Cajueiro Velho
Luiz Gonzaga
Nostalgia e raízes afetivas em “Cajueiro Velho” de Luiz Gonzaga
Em “Cajueiro Velho”, Luiz Gonzaga utiliza o cajueiro como símbolo central para expressar nostalgia e a importância das raízes afetivas e culturais do Nordeste. O ato de gravar as iniciais no tronco da árvore, descrito na música, representa um gesto típico do interior nordestino e serve como metáfora para o amor juvenil e suas marcas. Assim como o desenho no cajueiro pode desaparecer com o tempo, os sentimentos e lembranças do passado também podem se apagar se não forem preservados. O verso “Meu desenho de amor não vejo mais” reforça essa ideia, trazendo à tona uma saudade melancólica das experiências vividas e das emoções que se perdem com o tempo.

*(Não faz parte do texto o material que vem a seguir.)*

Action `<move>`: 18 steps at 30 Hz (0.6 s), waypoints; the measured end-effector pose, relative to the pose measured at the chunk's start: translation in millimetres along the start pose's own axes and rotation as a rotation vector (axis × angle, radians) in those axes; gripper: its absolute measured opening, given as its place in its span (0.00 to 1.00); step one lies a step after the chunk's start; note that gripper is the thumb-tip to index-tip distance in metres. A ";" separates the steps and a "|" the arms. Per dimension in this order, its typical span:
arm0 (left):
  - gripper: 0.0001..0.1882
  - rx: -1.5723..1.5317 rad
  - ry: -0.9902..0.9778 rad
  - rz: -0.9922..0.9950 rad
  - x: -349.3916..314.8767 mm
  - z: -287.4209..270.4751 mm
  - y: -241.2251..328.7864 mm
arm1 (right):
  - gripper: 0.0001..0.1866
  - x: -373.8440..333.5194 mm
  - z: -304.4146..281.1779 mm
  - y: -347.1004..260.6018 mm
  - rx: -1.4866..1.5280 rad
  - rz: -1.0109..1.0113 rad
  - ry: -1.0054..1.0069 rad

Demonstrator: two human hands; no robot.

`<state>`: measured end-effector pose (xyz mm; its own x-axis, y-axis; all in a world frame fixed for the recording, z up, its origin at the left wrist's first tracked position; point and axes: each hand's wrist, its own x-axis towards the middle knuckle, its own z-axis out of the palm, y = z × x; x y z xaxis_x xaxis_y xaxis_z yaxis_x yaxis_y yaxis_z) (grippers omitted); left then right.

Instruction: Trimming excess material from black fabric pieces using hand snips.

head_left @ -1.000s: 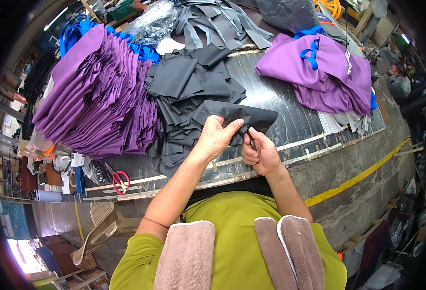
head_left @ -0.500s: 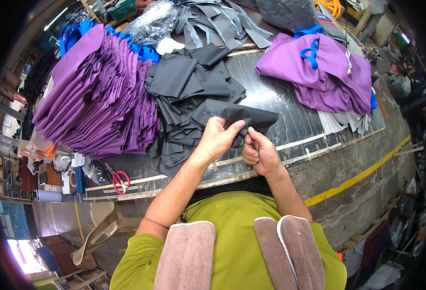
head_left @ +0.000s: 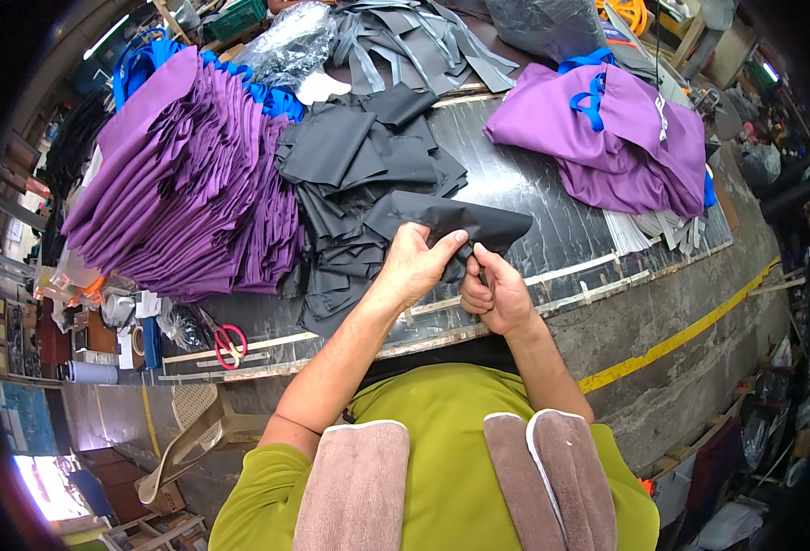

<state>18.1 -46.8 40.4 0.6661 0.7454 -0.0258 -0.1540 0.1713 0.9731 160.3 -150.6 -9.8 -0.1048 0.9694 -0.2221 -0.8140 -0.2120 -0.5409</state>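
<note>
1. Two bare hands meet at the near edge of one black sheet (head_left: 492, 220): the left hand (head_left: 411, 260) pinches it, thumb extended to the right, while the right hand (head_left: 494, 292) sits just beside, fingers curled in and thumb pressed down around a small dark object (head_left: 481, 274), too hidden to identify.
2. The sheet lies on the far side of both hands, its long axis running left to right; the left hand grips near its middle, and the right hand is nearer its loose right corner.
3. The sheet looks thin, smooth and pliable, with a dull sheen and a pointed right end.
4. Behind and to the left, a black pile (head_left: 354, 151) of similar flat pieces spreads in loose, uneven folds.
5. Beneath is the table (head_left: 492, 156), dark, glossy and scuffed, with pale tape along its near edge.
6. Farther left, a tall purple stack (head_left: 185, 184) shows many thin, wavy cloth layers; blue straps (head_left: 276, 101) stick out at its far side. Scissors (head_left: 230, 347) with pink looped handles lie at the near left.
7. At the far right rests a soft, rumpled purple bundle (head_left: 616, 138).
8. Farthest off are long grey strips (head_left: 414, 46), tangled and flat, beside crinkled clear plastic (head_left: 290, 41).
</note>
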 end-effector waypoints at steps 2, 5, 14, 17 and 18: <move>0.08 -0.014 -0.006 0.000 0.1 0.0 -0.4 | 0.20 0.0 -0.4 -0.1 -0.005 -0.002 0.005; 0.08 0.016 -0.006 0.031 0.6 -0.3 -1.4 | 0.20 0.6 -2.8 1.1 -0.014 -0.007 0.002; 0.09 0.014 -0.008 0.001 -0.1 0.4 -2.5 | 0.22 -1.6 1.2 3.7 0.031 -0.003 0.002; 0.09 -0.019 -0.056 -0.023 1.3 -2.5 -5.6 | 0.19 -3.5 4.7 3.1 0.053 -0.030 -0.002; 0.09 -0.007 -0.021 0.012 1.4 -2.0 -7.4 | 0.17 -3.8 5.4 3.3 -0.071 -0.112 0.027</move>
<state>18.7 -45.7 32.7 0.6794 0.7337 -0.0094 -0.1674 0.1674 0.9716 154.9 -154.3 -6.4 0.0007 0.9840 -0.1782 -0.7770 -0.1117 -0.6196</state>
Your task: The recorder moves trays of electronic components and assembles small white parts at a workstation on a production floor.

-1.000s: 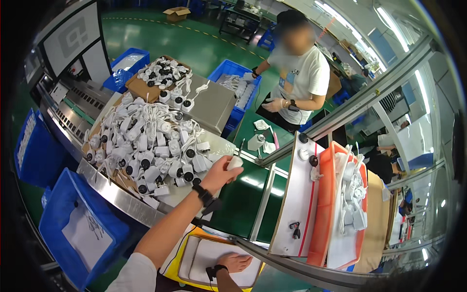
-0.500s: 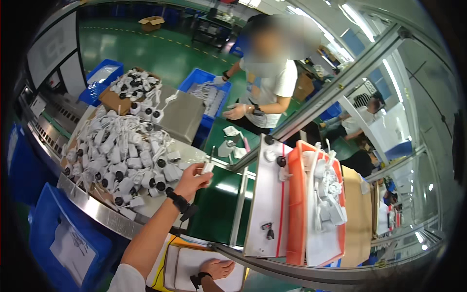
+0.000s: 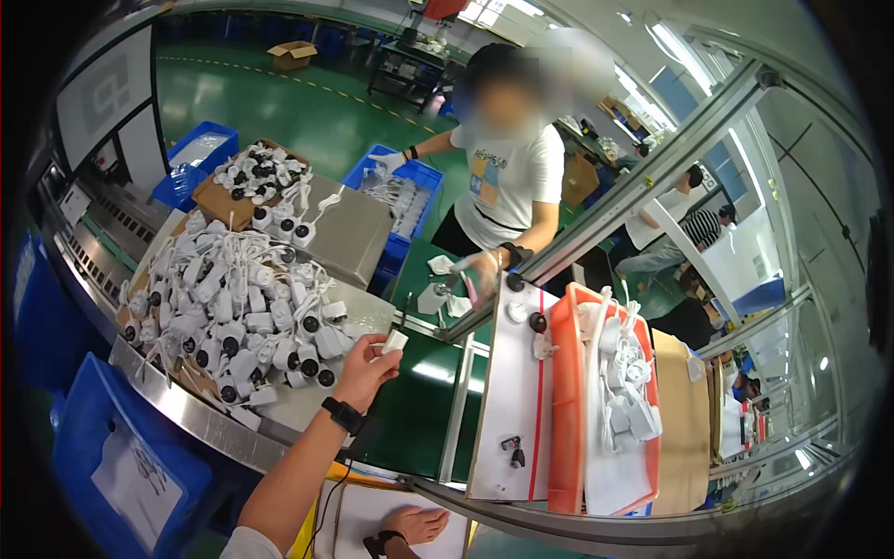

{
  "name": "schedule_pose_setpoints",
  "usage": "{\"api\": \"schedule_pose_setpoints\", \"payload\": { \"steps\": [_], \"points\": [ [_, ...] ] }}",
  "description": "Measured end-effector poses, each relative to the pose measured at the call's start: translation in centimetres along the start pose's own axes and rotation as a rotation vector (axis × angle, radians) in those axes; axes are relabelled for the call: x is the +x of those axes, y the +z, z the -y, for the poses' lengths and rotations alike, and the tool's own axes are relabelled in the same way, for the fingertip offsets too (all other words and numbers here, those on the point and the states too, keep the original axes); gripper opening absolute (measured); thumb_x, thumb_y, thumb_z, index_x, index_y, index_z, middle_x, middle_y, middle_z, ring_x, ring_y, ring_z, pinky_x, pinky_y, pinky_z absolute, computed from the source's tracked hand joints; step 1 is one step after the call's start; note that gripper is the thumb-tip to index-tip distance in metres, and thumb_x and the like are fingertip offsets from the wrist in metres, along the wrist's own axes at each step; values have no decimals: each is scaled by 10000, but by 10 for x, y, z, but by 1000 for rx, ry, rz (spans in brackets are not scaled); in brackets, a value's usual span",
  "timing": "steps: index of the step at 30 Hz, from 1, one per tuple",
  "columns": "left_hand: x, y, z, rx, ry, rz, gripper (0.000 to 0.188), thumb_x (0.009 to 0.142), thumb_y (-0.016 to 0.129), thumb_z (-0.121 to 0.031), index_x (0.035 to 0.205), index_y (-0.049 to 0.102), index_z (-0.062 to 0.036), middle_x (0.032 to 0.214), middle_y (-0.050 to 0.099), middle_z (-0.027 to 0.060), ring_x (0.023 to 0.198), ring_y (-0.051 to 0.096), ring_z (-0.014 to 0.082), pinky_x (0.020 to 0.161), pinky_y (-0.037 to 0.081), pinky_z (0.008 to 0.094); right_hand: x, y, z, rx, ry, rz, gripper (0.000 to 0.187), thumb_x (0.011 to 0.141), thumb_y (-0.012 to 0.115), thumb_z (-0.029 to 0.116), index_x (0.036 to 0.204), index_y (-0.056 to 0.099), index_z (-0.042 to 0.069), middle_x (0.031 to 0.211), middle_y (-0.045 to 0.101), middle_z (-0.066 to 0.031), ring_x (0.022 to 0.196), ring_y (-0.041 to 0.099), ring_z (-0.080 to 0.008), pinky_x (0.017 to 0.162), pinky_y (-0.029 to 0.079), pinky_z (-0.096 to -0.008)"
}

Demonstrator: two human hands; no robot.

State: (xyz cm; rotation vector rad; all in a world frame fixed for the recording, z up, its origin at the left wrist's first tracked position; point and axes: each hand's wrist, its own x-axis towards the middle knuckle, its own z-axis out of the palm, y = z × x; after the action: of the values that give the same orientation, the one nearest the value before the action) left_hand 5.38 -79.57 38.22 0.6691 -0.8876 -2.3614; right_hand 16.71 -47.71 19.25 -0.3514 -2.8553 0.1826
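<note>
My left hand (image 3: 366, 369) pinches a small white block-shaped device (image 3: 396, 341) above the dark green work surface (image 3: 414, 415). A thin dark rod (image 3: 406, 311) shows just past the device; whether it is joined to it I cannot tell. Left of that hand lies a big heap of white corded camera-like units (image 3: 244, 298) with black round parts. My right hand (image 3: 417, 524) rests flat, fingers stretched out, on a white padded surface (image 3: 358, 517) near the lower edge, holding nothing.
An orange bin (image 3: 566, 410) with white corded units stands right, beside a white board (image 3: 503, 410). Metal frame bars (image 3: 615, 224) slant across. Opposite, a gloved co-worker (image 3: 507, 177) reaches into a blue crate (image 3: 430, 191). Another blue bin (image 3: 84, 438) stands at lower left.
My left hand, still pinching the white device, sits slightly lower in the picture. The co-worker's one hand has moved toward the small things on the green surface, the other over the blue crate.
</note>
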Motion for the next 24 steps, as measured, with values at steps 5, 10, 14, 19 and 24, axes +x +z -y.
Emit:
{"api": "schedule_pose_setpoints", "payload": {
  "steps": [5,10,14,19,24],
  "points": [
    [1,2,6,-37,11,7,389,980,731,-89,1317,540,-61,1036,650,36,901,659,133,792,577,297,4,-2,0,-15,1,-12,599,978,426,322,1458,435,-37,1508,469,-227,1424,424,-395,1191,322,-513],
    [20,22,17,-79,-8,37,355,989,729,-112,1295,562,-45,1069,662,36,935,665,134,833,583,299,2,0,-1,-29,8,-23,599,991,398,346,1451,443,-35,1501,475,-224,1420,431,-391,1189,326,-512],
    [45,48,21,-170,-22,60,348,985,745,-149,1273,583,-40,1089,667,43,949,668,137,826,566,296,1,3,-2,-30,6,-28,597,999,383,358,1446,448,-33,1499,478,-223,1420,432,-390,1188,326,-514],
    [64,68,42,-71,-18,9,421,961,787,-197,1276,554,-43,1098,671,48,962,669,142,807,543,294,3,3,0,-17,7,-22,593,1006,371,371,1435,456,-30,1495,482,-222,1418,432,-391,1187,325,-516],
    [78,73,50,-75,29,-64,525,921,836,-240,1274,501,-44,1074,670,39,959,664,133,780,515,284,5,2,-1,-15,0,-14,593,1009,362,378,1427,462,-29,1491,487,-222,1414,435,-390,1186,325,-514]
  ]
}}
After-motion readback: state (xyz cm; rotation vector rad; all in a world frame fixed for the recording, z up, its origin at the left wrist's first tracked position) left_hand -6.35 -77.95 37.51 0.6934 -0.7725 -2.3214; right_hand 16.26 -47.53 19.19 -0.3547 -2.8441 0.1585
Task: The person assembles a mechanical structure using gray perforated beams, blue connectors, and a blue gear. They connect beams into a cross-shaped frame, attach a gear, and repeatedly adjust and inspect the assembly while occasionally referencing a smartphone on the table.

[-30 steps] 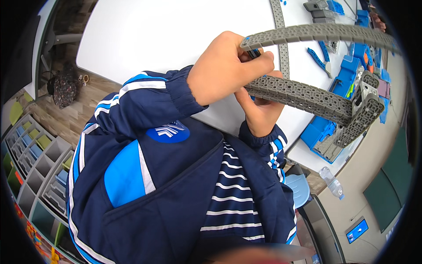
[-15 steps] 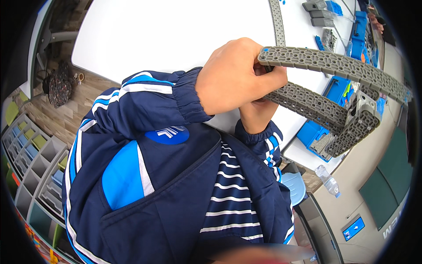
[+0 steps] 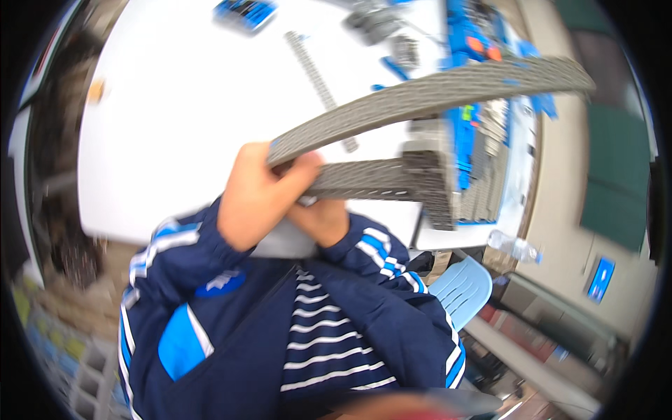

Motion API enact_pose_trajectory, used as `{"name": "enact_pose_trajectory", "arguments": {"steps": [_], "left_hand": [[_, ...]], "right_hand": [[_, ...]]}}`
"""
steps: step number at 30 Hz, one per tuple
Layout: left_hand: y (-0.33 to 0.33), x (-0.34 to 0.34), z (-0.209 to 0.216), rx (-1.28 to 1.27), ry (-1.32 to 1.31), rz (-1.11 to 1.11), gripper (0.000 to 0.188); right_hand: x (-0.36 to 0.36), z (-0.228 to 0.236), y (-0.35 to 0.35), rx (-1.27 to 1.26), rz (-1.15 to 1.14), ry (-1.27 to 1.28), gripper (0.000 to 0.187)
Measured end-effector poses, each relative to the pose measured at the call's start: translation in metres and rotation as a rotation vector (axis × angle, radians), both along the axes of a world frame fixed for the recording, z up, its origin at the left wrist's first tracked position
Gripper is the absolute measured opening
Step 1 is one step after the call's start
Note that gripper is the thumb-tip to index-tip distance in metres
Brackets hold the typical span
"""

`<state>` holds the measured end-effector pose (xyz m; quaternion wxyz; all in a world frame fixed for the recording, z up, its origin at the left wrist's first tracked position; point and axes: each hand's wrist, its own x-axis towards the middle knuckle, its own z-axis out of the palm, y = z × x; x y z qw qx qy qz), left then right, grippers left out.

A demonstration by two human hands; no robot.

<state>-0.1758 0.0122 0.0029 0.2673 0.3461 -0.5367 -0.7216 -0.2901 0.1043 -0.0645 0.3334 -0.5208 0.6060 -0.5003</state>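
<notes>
A frame of grey perforated construction beams (image 3: 434, 89) is held up over the white table. Its long upper beam stretches from my hands out to the right; a shorter beam (image 3: 367, 178) runs below it to a thick block of grey pieces (image 3: 428, 183). My left hand (image 3: 255, 199) is closed round the frame's left end, its thumb bent over the joint. Lower and just to the right, my right hand (image 3: 325, 218) comes up against the same end from below. Its fingers are mostly hidden behind the left hand and the beam. Motion blurs the frame.
On the white table (image 3: 161, 126) lie a loose grey beam (image 3: 318, 87), a blue-and-black part box (image 3: 245, 14) and grey parts (image 3: 374, 24). Blue trays of parts (image 3: 463, 140) line the right side. A clear bottle (image 3: 514, 246) and a light-blue chair (image 3: 462, 290) are nearer me.
My view has swung to the right and more of the table shows. Both hands and the grey frame now appear further left and lower, with the upper beam tilting up to the right.
</notes>
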Motion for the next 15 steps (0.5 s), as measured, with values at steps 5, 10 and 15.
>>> {"name": "enact_pose_trajectory", "arguments": {"steps": [5,10,15], "left_hand": [[-0.006,-0.007,0.005,-0.064,-0.207,-0.01,0.027],[0.001,-0.011,0.0,-0.067,-0.202,0.102,0.026],[0.006,-0.017,-0.005,0.029,-0.138,0.126,0.025]], "right_hand": [[-0.003,0.007,-0.005,-0.011,0.044,-0.173,0.049],[-0.007,0.015,0.0,0.001,0.027,-0.179,0.039],[-0.011,0.02,0.004,0.083,0.045,-0.32,0.037]]}}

A letra faz um paralelo entre o cuidado com as plantas e com os relacionamentos: “A planta que não é regada / Fica adoentada, morre no canteiro / Assim é minha vida agora / Morro toda hora / Lá no cajueiro”. Essa comparação mostra que o amor, assim como a natureza, precisa de atenção constante para sobreviver. O tom direto e simples da canção, junto à repetição do lamento “Ai, ai, ai, cajueiro”, transmite uma emoção sincera e acessível. Dessa forma, Luiz Gonzaga celebra as tradições nordestinas enquanto reflete sobre a fragilidade dos sentimentos humanos diante do tempo e do descuido.
O significado desta letra foi gerado automaticamente.